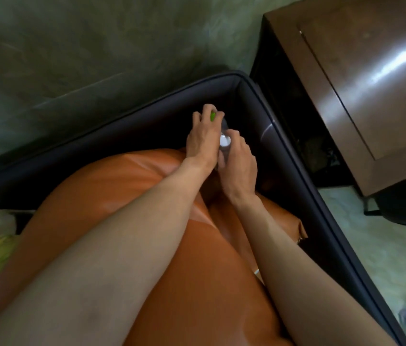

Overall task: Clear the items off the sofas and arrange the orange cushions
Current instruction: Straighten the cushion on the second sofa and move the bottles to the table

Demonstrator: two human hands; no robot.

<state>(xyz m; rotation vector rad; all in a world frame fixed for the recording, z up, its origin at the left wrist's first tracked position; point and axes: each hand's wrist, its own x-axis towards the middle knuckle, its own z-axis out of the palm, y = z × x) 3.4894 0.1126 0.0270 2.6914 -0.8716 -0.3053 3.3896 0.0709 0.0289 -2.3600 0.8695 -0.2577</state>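
You were clearing the sofa corner (244,83): left hand (203,138) pinched a green object (213,116), right hand (238,158) gripped a white-capped bottle (224,140); lifting both clear came next.

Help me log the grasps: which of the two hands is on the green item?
The left hand, the one reaching farther into the sofa corner; its fingers curl over the green item. The right hand grips a white-capped bottle instead.

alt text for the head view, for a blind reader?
Two bare hands reach into the corner of a dark sofa: the left hand grips a small green item, the right hand holds a white-capped bottle. An orange cushion lies beneath the forearms.
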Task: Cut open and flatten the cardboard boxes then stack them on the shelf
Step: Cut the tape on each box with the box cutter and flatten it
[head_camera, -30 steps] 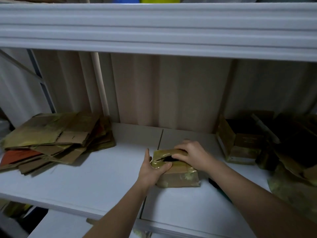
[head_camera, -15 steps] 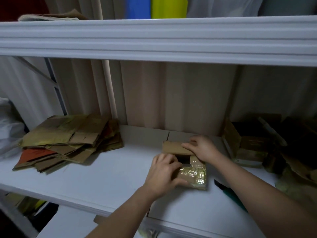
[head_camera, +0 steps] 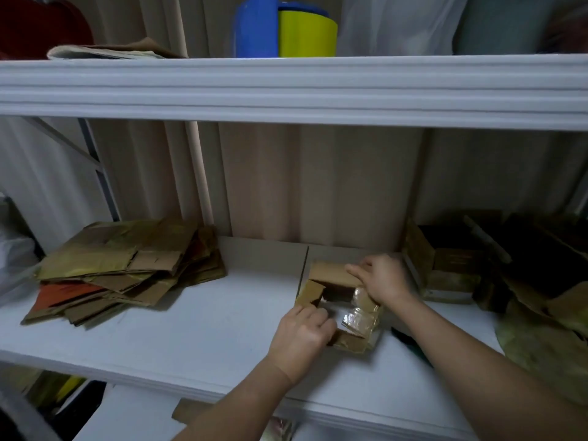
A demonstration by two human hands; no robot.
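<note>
Since 0.5 s ago the flaps of the small cardboard box [head_camera: 340, 308] have spread wider, baring its dark inside. Box sits mid-shelf [head_camera: 191, 319], tape-glossed, 1 near flap shiny. Left hand [head_camera: 300, 337] grips the near-left flap; right hand [head_camera: 381, 278] pinches the far flap, pulling it back. Step in hand, by my reading: opening out, ahead of flattening. Next calls for pressing the walls flat, then carrying it to the flattened stack [head_camera: 127, 272] at left. More boxes [head_camera: 445, 265] wait at right.
</note>
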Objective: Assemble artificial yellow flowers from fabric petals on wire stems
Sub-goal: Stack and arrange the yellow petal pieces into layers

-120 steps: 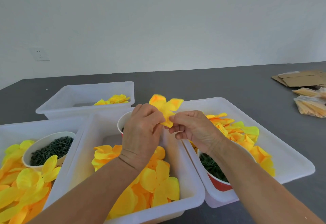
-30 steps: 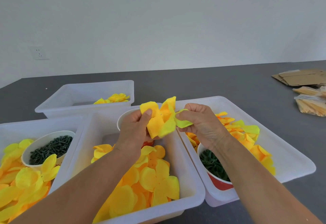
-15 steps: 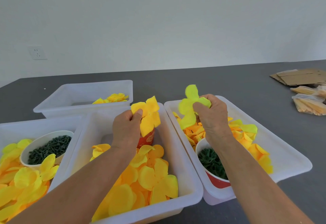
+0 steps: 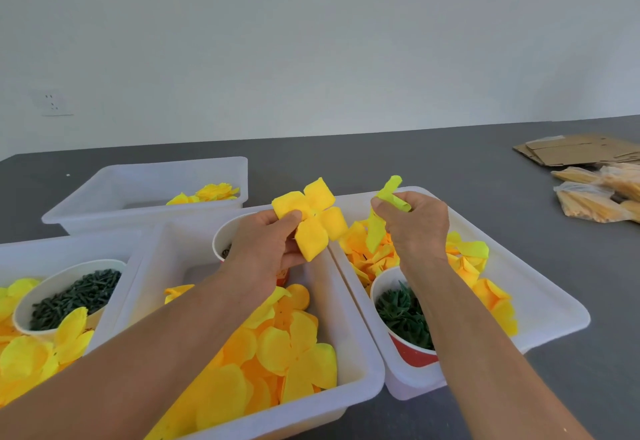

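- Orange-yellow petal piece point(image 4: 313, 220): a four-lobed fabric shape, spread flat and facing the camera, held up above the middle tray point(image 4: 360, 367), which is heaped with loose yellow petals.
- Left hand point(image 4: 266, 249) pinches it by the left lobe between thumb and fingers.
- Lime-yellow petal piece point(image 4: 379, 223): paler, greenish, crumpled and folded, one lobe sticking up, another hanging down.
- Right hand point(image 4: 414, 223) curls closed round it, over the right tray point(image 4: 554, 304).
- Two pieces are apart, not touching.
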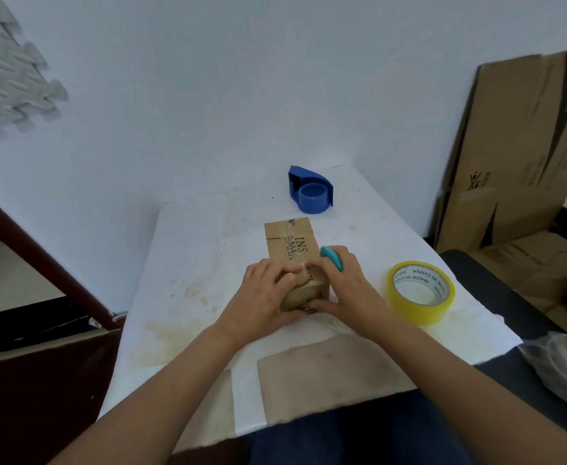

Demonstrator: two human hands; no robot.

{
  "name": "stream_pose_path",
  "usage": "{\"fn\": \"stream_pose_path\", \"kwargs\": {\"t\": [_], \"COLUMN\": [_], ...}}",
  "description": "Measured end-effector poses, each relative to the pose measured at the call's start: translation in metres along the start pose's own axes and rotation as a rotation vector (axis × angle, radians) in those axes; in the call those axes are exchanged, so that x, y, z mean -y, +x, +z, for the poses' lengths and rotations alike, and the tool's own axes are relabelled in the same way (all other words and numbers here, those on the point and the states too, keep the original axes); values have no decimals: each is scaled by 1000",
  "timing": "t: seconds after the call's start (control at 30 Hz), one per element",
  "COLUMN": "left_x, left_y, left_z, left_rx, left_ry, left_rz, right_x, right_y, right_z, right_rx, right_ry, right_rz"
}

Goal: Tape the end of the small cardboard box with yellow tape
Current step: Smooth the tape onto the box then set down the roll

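Observation:
A small brown cardboard box (292, 241) with black lettering lies lengthwise on the white table (188, 250). My left hand (262, 303) presses on the box's near end, fingers over the top edge. My right hand (345, 290) holds the same end from the right, thumb under the front face, and keeps a small teal cutter (331, 258) tucked between its fingers. A strip of tape seems to lie under my fingers on that near end. The yellow tape roll (421, 292) lies flat on the table to the right of my right hand.
A blue tape dispenser (310, 191) stands behind the box near the wall. Flattened cardboard boxes (516, 156) lean at the right. Brown paper sheets (325, 374) lie at the table's near edge. A plastic bag (563, 367) is at the far right.

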State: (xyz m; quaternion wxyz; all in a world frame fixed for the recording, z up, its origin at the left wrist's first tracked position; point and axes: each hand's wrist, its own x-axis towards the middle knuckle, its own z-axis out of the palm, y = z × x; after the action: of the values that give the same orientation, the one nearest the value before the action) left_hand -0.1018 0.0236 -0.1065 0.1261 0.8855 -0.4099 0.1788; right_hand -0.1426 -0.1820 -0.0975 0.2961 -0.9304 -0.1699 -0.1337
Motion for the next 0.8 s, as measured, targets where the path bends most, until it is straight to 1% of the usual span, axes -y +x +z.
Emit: {"fn": "stream_pose_path", "kwargs": {"t": [0.1,0.13,0.2,0.27,0.4,0.47,0.53,0.57,0.6,0.67,0.73,0.77,0.8], "left_x": [-1,-2,-3,-2,-4,-16,-40,-55,-70,-95,-107,-109,-109], "left_y": [0,0,1,4,11,16,28,37,48,69,89,98,105], "left_z": [1,2,3,2,-2,-7,-15,-18,-18,-10,5,13,20], "left_rx": [-16,-22,-22,-16,-51,-149,-241,-223,-156,57,275,357,414], "left_ry": [-8,-18,-37,-45,-23,-14,-106,-192,-296,-490,-614,-664,-710], "left_rz": [-19,-35,-63,-92,-169,-156,-111,-92,-88,-158,-357,-460,-528], "right_x": [-6,-7,-6,-5,-17,-28,-38,-42,-45,-48,-48,-48,-48], "right_y": [-5,-7,-14,-23,-40,-49,-61,-67,-72,-81,-86,-88,-88], "right_z": [-7,-10,-16,-22,-46,-61,-71,-73,-75,-75,-75,-75,-75], "right_rx": [70,88,84,-10,-246,-320,-319,-301,-278,-195,-107,-86,-73], "right_ry": [-158,-172,-106,-18,-16,-34,-42,-55,-79,-141,-161,-165,-175], "right_rz": [-43,-38,14,73,150,206,281,313,341,408,465,472,465]}}
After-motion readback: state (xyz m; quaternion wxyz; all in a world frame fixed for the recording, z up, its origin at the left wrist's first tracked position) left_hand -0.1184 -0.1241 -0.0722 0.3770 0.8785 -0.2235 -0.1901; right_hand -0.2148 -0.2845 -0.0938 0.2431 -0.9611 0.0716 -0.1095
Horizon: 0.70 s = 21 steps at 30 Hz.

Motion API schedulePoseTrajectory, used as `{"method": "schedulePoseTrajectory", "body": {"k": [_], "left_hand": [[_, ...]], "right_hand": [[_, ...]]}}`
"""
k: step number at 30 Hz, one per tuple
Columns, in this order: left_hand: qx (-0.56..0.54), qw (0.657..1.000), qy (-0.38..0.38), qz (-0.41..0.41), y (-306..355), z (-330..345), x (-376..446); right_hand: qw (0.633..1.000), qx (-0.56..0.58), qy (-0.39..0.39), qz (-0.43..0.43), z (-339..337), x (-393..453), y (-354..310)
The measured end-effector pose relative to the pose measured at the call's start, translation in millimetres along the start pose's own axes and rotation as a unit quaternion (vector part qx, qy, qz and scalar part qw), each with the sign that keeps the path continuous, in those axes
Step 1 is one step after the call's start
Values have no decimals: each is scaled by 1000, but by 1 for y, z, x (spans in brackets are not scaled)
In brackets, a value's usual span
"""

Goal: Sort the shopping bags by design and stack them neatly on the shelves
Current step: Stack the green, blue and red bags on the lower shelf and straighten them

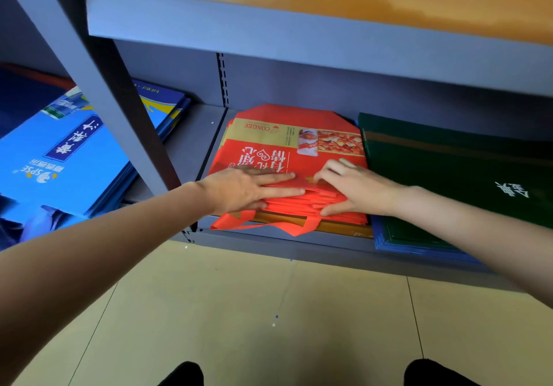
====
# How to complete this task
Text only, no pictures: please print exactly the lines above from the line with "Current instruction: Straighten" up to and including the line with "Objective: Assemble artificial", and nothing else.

# Answer to this problem
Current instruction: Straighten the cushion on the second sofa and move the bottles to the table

Demonstrator: two human hands; no robot.

<state>(xyz m; rotation vector rad; all in a world frame fixed for the recording, z up, its origin at the left wrist's first tracked position; point and axes: each hand's wrist, its own x-axis towards the middle knuckle, its own z-axis out of the palm, y = z × x) 3.4894 0.1126 0.0270 2.6914 -0.8716 -0.3053 3.3896 0.0709 0.0289 -2.3600 0.8695 -0.2577</state>
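You were clearing the sofa corner (244,83): left hand (203,138) pinched a green object (213,116), right hand (238,158) gripped a white-capped bottle (224,140); lifting both clear came next.

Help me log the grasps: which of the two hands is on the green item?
The left hand, the one reaching farther into the sofa corner; its fingers curl over the green item. The right hand grips a white-capped bottle instead.

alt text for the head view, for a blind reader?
Two bare hands reach into the corner of a dark sofa: the left hand grips a small green item, the right hand holds a white-capped bottle. An orange cushion lies beneath the forearms.
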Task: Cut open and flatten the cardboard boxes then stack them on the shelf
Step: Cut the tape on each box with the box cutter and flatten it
[head_camera, -30 steps] 
[head_camera, -15 steps] 
[head_camera, +0 steps] 
A demonstration by two human hands; no robot.
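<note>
Since 0.5 s ago the flaps of the small cardboard box [head_camera: 340, 308] have spread wider, baring its dark inside. Box sits mid-shelf [head_camera: 191, 319], tape-glossed, 1 near flap shiny. Left hand [head_camera: 300, 337] grips the near-left flap; right hand [head_camera: 381, 278] pinches the far flap, pulling it back. Step in hand, by my reading: opening out, ahead of flattening. Next calls for pressing the walls flat, then carrying it to the flattened stack [head_camera: 127, 272] at left. More boxes [head_camera: 445, 265] wait at right.
</note>
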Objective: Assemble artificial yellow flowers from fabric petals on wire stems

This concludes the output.